AWS Deep Dive
- author:: Nathan Acks
- date:: 2023-01-09
AWS Well-Architected Framework
The Pillars of the Framework
Key question: How do you securely operate your workload?
(Recall here that the Well-Architected Framework uses “workload” to mean “the collection of resources and processes that provides an atomic business function”.)
This section ends with the recommendation that each workload have a dedicated AWS account, which makes sense conceptually and is the first guidance I’ve seen regarding the recommended way to determine account boundaries.
Identity and Access Management
Finally, a definition of “principal”!
Principal: Something that performs an action within an AWS account (e.g., accounts themselves, users, roles, and — in some cases — services).
- How do you manage identities for people and machines?
- How do you manage permissions for people and machines?
Identities are managed by things like logins, AWS access keys, IdPs, etc. Permissions are managed using roles and IAM policies (which might be attached to roles, or directly to users/machines).
Key question: How do you detect and investigate security events?
- How do you protect your network resources?
- How do you protect your compute resources?
I knew that AMIs were used as images for EC2 instances, but apparently they’re also used in the Amazon Elastic Container Service and AWS Elastic Beanstalk.
- How do you classify your data?
- How do you protect your data at rest?
- How do you protect your data in transit?
Interesting idea: Using CloudFormation to spin up known-clean, isolated forensics environments. (That said, given that almost everything you deal with as an admin in AWS is virtualized and never accessed directly, there are real limits on how much you can do here. Still, this is useful, especially if/when the forensics investigation becomes a legal investigation…)
Key question: How do you anticipate, respond to, and recover from incidents?

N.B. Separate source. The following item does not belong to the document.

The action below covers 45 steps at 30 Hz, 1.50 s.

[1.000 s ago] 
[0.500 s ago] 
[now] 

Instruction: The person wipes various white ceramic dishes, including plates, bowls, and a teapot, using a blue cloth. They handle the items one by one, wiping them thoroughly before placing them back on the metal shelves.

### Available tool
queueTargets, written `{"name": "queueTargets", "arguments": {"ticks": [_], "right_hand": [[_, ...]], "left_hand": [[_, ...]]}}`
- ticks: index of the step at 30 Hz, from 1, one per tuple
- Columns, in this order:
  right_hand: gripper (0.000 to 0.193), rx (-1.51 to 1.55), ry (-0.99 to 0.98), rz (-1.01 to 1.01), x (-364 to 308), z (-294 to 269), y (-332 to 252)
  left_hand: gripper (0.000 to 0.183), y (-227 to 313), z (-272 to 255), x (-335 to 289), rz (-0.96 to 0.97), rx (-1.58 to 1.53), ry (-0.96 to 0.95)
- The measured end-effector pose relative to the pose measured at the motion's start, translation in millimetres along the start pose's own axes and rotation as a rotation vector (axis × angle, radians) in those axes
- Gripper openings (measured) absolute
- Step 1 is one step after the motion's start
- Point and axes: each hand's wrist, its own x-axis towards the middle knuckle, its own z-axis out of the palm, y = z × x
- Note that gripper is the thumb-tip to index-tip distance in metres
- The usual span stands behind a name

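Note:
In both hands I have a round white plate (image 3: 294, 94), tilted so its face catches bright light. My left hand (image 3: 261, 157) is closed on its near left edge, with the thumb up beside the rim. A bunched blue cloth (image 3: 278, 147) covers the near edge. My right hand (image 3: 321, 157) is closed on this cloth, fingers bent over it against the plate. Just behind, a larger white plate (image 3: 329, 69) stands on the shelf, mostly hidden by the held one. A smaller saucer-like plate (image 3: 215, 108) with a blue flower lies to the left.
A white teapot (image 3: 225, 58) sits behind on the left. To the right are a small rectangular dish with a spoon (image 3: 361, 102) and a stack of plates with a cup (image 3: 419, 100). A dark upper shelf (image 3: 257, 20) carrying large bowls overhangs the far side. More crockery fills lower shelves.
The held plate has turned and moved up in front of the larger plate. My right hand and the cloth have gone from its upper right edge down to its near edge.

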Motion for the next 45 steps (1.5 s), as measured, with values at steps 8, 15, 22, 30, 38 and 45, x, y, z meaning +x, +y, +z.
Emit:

I wonder if there’s a way to take memory snapshots of EC2 instances…?
The Reliability pillar encompasses the ability of a workload to perform its intended function correctly and consistently when it’s expected to. This includes the ability to operate and test the workload through its total lifecycle.
Amazon suggests monitoring KPIs that measure some aspect of business value provided by a service, rather than purely technical operational performance. Not 100% sure what I think of this — some aspects of technical performance are going to be important for providing business value, but are also not going to translate to that value in a straight-forward way.

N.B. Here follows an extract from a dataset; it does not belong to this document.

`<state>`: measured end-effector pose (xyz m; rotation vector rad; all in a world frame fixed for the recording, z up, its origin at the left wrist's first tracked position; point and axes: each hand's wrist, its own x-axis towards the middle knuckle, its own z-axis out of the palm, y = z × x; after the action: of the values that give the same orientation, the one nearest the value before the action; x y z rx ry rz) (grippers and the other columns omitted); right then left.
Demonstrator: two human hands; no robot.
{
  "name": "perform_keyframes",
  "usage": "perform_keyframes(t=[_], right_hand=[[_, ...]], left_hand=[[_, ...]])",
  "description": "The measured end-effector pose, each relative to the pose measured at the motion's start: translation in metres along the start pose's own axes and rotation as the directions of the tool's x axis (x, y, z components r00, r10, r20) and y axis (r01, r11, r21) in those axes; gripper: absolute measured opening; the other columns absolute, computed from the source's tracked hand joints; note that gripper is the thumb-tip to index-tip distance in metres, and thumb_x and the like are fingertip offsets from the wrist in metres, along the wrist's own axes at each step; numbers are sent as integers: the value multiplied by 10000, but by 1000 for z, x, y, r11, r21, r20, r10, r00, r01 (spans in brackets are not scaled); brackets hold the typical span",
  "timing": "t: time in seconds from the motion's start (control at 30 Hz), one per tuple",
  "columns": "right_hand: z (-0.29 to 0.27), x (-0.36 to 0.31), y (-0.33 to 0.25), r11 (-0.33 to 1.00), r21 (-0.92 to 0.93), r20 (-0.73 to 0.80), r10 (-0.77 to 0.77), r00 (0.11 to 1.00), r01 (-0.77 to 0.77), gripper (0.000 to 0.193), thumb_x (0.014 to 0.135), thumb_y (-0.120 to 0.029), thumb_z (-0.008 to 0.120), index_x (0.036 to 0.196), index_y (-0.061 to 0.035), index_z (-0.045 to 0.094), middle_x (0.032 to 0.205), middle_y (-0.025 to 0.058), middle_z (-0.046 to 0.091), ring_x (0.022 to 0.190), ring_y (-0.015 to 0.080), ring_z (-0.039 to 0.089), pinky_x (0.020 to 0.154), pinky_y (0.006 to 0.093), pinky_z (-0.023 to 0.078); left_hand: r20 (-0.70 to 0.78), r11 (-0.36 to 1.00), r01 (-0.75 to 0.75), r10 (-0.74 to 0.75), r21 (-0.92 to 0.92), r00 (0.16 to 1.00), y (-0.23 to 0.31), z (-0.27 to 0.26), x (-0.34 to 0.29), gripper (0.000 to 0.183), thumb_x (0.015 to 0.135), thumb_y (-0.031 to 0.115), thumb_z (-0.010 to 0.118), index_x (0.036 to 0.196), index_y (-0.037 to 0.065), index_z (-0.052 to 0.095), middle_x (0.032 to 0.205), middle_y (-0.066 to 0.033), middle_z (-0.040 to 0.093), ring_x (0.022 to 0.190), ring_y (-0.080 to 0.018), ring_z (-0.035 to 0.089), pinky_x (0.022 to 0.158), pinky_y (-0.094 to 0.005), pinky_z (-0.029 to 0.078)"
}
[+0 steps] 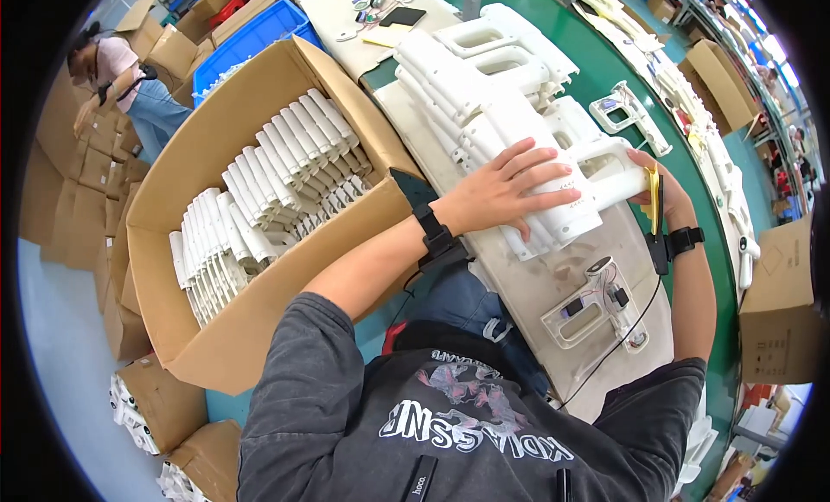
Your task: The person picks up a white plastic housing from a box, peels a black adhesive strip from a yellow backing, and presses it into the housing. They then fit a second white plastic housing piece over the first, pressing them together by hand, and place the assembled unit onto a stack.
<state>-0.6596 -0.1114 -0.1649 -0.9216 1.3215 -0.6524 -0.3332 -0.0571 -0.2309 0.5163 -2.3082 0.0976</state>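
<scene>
My left hand (512,189) lies with spread fingers across the top of a stack of white plastic housings (484,113), its thumb hanging over their near end. These housings have a tube-like body and a looped handle, and rest close together on the table. At their right, my right hand (667,195) is closed around a slim yellow-and-black tool (654,199), its exact kind hidden by the grip. The fingertips of that hand touch the end of a housing's handle (618,169). Nearer me lies an opened housing (596,307) with wires and small dark parts inside.
A big cardboard box (259,342) at my left holds rows of white housings (268,169). Behind it stands a blue bin (251,39). Another housing (629,117) lies on the green surface (692,208). A thin black cable (616,346) crosses the table. A person (130,87) stands far left.
</scene>
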Motion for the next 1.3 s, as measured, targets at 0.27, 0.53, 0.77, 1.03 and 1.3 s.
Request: perform_keyframes(t=[0.27, 0.53, 0.77, 1.03, 1.3], right_hand=[[-5, 2, -2, 998, -51, -132, 19, 991, -26, 453, 903, -474, 712, 1117, -78, 664, 774, -16, 630, 540, 60, 551, 444, 221, 423], [-9, 1, -21, 866, -479, 36, -147, 988, 146, 491, 929, -419, 710, 1205, -16, 658, 907, -26, 651, 745, 49, 583, 663, 228, 483], [18, -2, -30, 777, -583, 35, -270, 962, 239, 482, 979, -351, 670, 1246, 50, 660, 937, -21, 663, 803, 26, 567, 705, 204, 465], [9, 6, -33, 712, -657, 27, -304, 952, 246, 481, 985, -363, 663, 1242, 43, 671, 944, -26, 666, 795, 17, 551, 687, 194, 456], [-8, 20, -39, 559, -741, 139, -414, 900, 372, 511, 1030, -382, 558, 1364, 3, 606, 1277, 128, 674, 1204, 191, 593, 1085, 313, 393]], left_hand=[[-18, 991, 127, -127, 34, 992, 2, -6, -14, 1075, 520, 420, 847, 1508, 287, 444, 1523, -66, 391, 1438, -319, 330, 1234, -533, 231], [-99, 324, 594, -920, -736, 380, 49, 44, -33, 840, 1022, 366, 583, 1584, -45, 112, 1640, -251, 135, 1532, -378, 132, 1248, -435, 126], [-144, 317, 605, -937, -730, 318, 61, 65, 0, 781, 1102, 345, 367, 1568, -64, -108, 1651, -270, -161, 1548, -364, -130, 1242, -433, -43], [-156, 300, 519, -940, -801, 303, 49, 76, 11, 775, 1105, 435, 265, 1566, -72, -98, 1647, -283, -153, 1543, -386, -132, 1239, -450, -59], [-98, 354, 679, -918, -644, 385, 63, 5, -22, 771, 1072, 444, 429, 1568, -52, 111, 1653, -288, 11, 1548, -386, 29, 1243, -449, 71]])
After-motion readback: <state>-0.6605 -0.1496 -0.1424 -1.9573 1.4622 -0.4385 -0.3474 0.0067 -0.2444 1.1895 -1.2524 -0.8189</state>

There’s also an emphasis on simulating workload failures in this section. This is obviously a lot easier to do with turnkey infrastructure.
- How do you manage service quotas and constraints?

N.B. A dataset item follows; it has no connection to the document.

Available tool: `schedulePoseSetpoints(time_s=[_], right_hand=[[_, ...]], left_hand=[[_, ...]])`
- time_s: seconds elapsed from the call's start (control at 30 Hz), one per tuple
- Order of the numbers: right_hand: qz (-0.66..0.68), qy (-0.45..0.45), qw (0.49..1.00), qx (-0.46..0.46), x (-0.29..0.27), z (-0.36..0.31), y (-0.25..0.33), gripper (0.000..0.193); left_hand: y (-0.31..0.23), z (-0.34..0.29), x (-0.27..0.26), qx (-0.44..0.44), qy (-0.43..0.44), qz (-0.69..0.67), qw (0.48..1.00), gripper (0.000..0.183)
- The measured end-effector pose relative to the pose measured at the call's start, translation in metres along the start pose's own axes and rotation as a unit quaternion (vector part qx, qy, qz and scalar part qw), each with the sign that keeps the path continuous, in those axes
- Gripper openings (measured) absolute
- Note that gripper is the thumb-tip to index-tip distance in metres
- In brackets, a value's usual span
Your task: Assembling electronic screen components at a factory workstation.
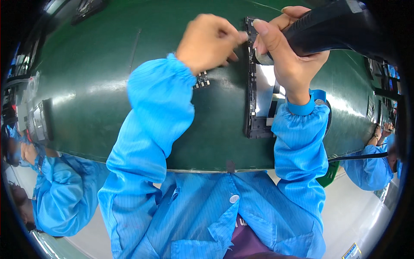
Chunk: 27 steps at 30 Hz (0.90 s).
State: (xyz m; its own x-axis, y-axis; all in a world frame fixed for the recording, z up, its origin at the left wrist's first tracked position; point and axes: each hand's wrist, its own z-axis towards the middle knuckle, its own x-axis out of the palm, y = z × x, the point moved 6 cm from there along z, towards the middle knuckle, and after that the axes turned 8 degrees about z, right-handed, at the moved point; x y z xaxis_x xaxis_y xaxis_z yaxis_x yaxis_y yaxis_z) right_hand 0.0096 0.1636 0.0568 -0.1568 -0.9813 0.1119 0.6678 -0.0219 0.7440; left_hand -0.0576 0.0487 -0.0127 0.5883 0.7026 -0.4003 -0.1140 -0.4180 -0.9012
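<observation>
Green mat [108, 86] carries the flat black device frame [252, 103]. My left hand [207, 41] pinches its upper edge; right hand [286, 52] grips the black power screwdriver [327, 30] there. Fastening looks unfinished.

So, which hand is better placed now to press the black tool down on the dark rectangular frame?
The right hand. It already grips the black power tool, whose tip sits at the top of the dark rectangular frame on the green mat. The left hand only pinches at the frame's top edge with its fingers.
</observation>
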Motion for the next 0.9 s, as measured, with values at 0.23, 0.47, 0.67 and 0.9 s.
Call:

- How do you plan your network topology?
These questions are of a set with the “Infrastructure Protection” questions above. However, rather than focusing on the security parameters of the architecture, these questions are about capacity and structure.
- How do you design your workload service architecture?
- How do you design interactions in a distributed system to prevent failures?
- How do you design interactions in a distributed system to mitigate or withstand failures?
These are all actually hard questions! Lots of trade-offs here, especially w.r.t. performance.
- How do you monitor workload resources?
- How do you design your workload to adapt to changes in demand?
- How do you implement change?
- How do you back up data?
- How do you use fault isolation to protect your workload?
- How do you design your workload to withstand component failures?
- How do you test reliability?
- How do you plan for disaster recovery?
I’d be curious what the best practices for implementing fault isolation are. I assume the key is a redundant, modular design within workloads, and the prevention of cross-module dependencies.